Problem requirements
Reproduce each line below precisely. Drop the pictures.

Stored data
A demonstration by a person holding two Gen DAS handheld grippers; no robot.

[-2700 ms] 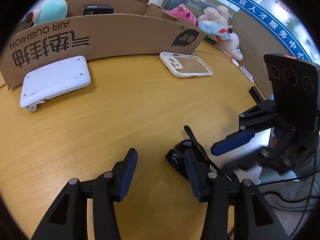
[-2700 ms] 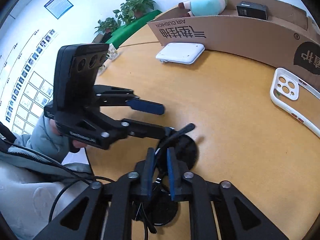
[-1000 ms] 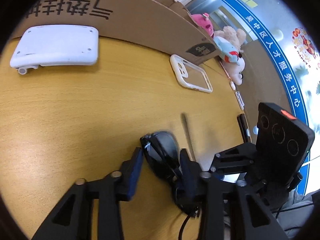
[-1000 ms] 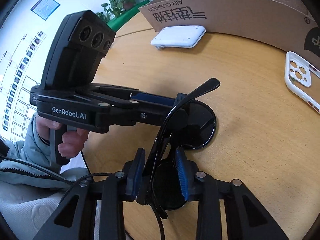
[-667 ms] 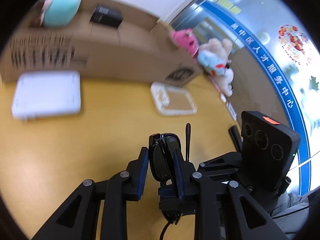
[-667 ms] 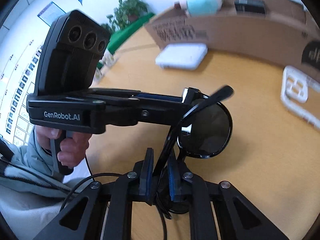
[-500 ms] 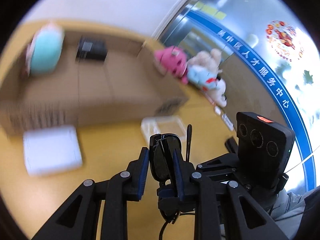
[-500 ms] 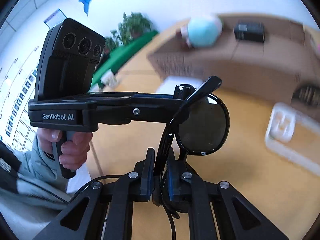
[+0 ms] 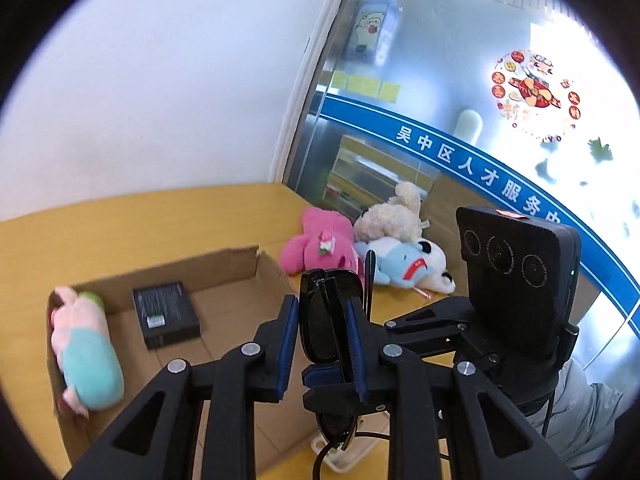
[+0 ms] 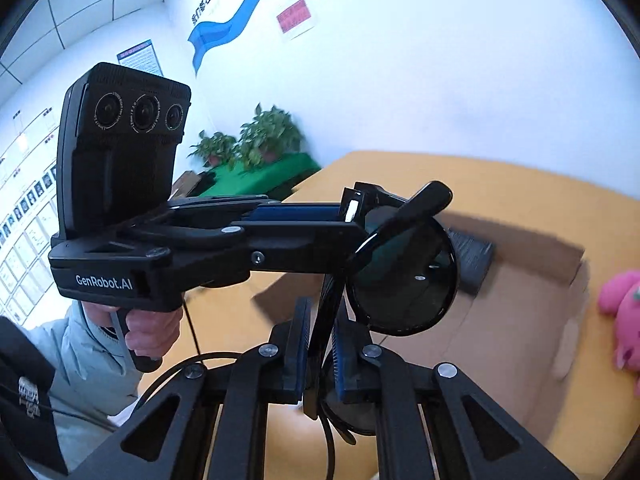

Answer box
A demonstration by a person holding two Gen DAS handheld grippers; no robot.

[-2700 ms] 
[-2700 ms] 
[-1000 ms] 
[-1000 ms] 
[-667 ms] 
[-667 ms] 
[-500 ms] 
[-500 ms] 
[+0 ms] 
[+0 ms] 

Nothing else belongs to this answer.